Are these kinds of libraries a temporary phenomenon? It strikes me as weird that providers haven't settled on a single API by now. Of course they aren't interested in making it easier for customers to switch away from them, but if a proprietary API was a critical part of your business plan, you probably weren't going to make it anyway.
(I'm asking only about the compatibility layer; the other tracking features would be useful even if there were only one cloud LLM API.)
The providers themselves can't keep this straight even within their own ecosystem. Plus everyone is running at a million miles/hour.
For example `Claude code` used to set 2 specific beta headers with some version numbers for their Max subscription to be supported.
Oauth tokens for Max plan is different from how their API keys looked. They kind of look similar, but has specific prefix that these tool pre-validate.
It is barely working at this point even within a single provider
It’s a complete mess, and the hardest part of this kind of tool is maintenance.
It’s not just about incompatible APIs, but also about how messages are structured. Even getting reliable tool calling requires a significant amount of work and testing for each individual model.
Just look at LiteLLM’s commit history and open issues/PRs. They’re still struggling with reliable multi-turn tool calling for Gemini, Kimi requires hardcoded rules (so K2.6 is currently unsupported because it’s not on the list), and so on.

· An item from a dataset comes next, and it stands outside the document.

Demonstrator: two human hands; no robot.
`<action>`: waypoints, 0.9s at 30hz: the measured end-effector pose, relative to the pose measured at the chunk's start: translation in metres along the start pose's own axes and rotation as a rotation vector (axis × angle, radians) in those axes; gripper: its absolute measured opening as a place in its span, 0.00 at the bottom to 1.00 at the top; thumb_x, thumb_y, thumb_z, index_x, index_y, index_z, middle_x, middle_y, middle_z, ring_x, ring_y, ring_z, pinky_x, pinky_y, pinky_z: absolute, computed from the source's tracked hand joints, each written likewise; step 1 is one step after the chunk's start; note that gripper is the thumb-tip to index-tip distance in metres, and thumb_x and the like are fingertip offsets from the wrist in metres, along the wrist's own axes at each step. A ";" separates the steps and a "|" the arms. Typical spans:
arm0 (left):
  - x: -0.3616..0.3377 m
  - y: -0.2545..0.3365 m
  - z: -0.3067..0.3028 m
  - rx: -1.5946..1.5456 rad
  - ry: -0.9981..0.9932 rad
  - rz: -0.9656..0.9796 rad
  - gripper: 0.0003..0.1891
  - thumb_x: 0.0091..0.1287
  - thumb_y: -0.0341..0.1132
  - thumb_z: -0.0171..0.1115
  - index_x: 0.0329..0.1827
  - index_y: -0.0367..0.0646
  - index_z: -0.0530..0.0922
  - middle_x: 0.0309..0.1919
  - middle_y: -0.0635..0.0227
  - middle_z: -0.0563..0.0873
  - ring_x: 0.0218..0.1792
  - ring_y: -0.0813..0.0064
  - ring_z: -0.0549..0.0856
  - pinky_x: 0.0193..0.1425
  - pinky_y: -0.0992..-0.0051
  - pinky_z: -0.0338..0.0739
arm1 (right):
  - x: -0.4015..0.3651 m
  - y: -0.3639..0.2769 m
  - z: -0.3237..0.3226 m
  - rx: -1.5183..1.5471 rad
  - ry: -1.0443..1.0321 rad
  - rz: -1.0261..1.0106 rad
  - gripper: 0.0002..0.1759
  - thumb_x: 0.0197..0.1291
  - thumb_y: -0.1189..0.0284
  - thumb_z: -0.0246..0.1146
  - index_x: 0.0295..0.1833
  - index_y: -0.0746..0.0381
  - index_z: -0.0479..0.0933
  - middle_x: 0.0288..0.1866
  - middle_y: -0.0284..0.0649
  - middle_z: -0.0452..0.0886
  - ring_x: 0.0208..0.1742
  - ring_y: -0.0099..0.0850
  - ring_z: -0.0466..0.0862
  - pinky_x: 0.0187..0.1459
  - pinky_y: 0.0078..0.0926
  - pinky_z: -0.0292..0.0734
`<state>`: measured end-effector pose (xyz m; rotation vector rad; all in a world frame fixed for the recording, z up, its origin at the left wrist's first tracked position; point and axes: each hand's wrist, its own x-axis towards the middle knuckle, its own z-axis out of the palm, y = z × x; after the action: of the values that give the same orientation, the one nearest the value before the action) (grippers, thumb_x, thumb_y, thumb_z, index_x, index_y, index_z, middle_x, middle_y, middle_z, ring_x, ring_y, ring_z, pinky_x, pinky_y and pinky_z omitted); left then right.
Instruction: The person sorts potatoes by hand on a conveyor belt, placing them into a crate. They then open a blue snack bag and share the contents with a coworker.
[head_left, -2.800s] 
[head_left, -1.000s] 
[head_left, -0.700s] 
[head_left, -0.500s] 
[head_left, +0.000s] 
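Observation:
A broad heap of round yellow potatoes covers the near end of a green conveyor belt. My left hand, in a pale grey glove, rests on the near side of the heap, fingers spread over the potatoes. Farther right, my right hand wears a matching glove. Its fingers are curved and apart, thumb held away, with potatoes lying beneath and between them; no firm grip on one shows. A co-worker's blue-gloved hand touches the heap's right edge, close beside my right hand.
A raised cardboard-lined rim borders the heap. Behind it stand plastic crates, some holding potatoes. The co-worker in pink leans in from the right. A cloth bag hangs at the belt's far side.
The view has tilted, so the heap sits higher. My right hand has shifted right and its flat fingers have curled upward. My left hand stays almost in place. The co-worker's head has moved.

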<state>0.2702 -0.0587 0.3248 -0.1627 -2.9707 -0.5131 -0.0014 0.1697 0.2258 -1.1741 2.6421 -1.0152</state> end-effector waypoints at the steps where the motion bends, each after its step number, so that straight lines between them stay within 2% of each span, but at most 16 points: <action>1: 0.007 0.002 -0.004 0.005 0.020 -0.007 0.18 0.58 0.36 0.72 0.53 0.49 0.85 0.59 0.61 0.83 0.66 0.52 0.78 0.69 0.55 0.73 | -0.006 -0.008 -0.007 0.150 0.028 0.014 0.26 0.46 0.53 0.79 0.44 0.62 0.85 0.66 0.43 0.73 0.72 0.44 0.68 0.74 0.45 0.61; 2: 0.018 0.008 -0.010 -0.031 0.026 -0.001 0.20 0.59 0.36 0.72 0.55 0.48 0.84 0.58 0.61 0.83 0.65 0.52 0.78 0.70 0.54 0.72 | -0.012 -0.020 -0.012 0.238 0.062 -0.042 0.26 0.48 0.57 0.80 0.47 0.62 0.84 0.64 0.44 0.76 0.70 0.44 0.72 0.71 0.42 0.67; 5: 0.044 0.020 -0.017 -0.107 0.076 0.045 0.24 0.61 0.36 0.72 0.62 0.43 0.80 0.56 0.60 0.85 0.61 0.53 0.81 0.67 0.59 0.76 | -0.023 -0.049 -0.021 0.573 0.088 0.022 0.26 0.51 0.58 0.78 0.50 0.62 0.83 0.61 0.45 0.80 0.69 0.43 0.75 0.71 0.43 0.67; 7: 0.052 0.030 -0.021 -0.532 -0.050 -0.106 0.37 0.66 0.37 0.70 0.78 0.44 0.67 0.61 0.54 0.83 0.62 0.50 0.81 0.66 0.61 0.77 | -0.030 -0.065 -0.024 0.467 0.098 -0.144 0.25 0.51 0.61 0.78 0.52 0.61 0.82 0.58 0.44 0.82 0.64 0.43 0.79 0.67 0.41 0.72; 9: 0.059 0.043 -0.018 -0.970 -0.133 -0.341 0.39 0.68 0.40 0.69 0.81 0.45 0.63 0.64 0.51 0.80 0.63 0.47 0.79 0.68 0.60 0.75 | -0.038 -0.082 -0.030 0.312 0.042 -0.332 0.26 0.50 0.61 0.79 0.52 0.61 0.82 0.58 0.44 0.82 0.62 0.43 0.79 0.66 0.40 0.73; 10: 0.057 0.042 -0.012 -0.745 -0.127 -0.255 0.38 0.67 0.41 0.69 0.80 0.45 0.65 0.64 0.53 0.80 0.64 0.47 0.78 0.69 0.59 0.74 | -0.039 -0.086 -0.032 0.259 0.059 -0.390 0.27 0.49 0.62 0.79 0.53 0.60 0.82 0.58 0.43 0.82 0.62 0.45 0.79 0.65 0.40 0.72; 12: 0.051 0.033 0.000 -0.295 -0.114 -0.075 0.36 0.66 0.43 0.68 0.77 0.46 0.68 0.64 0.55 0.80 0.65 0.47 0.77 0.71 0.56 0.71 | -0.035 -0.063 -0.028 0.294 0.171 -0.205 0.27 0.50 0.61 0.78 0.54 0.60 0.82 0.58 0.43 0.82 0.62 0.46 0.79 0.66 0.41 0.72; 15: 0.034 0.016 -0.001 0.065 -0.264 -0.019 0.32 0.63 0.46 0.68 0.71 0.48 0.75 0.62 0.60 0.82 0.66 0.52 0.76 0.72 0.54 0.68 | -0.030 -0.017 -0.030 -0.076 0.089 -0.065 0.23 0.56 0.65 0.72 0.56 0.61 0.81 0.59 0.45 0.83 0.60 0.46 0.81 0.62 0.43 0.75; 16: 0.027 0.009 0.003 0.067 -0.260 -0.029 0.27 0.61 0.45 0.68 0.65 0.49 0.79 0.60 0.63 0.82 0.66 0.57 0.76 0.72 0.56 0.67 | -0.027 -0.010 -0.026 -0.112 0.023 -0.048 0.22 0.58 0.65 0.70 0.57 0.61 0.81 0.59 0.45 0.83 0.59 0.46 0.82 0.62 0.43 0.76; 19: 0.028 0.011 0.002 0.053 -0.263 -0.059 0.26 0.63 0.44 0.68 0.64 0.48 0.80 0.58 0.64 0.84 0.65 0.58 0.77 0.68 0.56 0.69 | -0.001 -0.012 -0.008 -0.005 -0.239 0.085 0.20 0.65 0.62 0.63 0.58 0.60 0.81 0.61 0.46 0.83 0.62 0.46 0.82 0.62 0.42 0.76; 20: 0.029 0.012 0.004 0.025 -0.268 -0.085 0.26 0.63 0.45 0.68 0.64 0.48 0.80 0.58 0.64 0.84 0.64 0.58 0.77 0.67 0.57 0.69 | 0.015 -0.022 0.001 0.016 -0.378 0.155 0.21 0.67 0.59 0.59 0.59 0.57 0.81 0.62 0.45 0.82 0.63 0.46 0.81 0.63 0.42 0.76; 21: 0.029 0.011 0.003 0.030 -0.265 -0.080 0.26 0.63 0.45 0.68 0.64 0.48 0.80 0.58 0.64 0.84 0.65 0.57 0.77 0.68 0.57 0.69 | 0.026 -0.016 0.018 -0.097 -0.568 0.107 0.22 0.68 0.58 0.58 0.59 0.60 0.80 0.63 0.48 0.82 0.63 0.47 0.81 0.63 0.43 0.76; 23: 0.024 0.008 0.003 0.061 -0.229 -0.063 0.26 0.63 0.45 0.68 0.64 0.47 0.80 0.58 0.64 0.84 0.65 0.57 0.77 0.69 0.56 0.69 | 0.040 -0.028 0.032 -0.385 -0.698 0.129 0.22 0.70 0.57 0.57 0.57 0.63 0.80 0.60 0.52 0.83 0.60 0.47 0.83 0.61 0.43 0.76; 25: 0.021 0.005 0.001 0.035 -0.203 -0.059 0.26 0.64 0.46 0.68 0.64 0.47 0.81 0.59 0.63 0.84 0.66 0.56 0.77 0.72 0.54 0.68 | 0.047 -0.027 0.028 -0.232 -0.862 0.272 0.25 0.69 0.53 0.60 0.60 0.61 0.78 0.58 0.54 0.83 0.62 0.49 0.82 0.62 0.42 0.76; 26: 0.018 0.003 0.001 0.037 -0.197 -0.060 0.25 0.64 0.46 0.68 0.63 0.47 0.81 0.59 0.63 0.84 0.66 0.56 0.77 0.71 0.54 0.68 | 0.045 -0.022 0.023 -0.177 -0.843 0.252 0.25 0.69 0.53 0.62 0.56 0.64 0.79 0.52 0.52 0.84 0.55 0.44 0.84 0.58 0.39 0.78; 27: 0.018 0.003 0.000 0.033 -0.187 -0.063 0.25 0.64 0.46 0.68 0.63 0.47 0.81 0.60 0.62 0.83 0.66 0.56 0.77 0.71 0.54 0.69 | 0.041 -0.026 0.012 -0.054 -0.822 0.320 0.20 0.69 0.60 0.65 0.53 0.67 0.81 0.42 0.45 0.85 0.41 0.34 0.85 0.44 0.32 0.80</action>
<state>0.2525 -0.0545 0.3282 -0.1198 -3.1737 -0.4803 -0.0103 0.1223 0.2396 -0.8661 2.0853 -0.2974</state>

Implementing the basic, generic OpenAI/Anthropic protocols is trivial, and at that point it almost feels like building an AI gateway is done. But it isn’t — that’s just the beginning of a long journey of constantly dealing with bugs, changes, and the quirks of each provider and model.
I've been maintaining an abstraction layer over multiple providers for a couple of years now - https://llm.datasette.io/
The best effort we have to defining a standard is OpenAI harmony/responses - https://developers.openai.com/cookbook/articles/openai-harmo... - but it's not seen much pickup. The older OpenAI Chat Completions thing is much more of an ad-hoc standard - almost every provider ends up serving up a clone of that, albeit with frustrating differences because there's no formal spec to work against.
The key problem is that providers are still inventing new stuff, so committing to a standard doesn't work for them because it may not cover the next set of features.
2025 was particularly turbulent because everyone was adding reasoning mechanisms to their APIs in subtly different shapes. Tool calls and response schemas (which are confusingly not always the same thing) have also had a lot of variance - some providers allow for multiple tool calls in the same response, for example.
My hunch is we'll need abstraction layers for quite a while longer, because the shape of these APIs is still too frothy to support a standard that everyone can get behind without restricting their options for future products too much.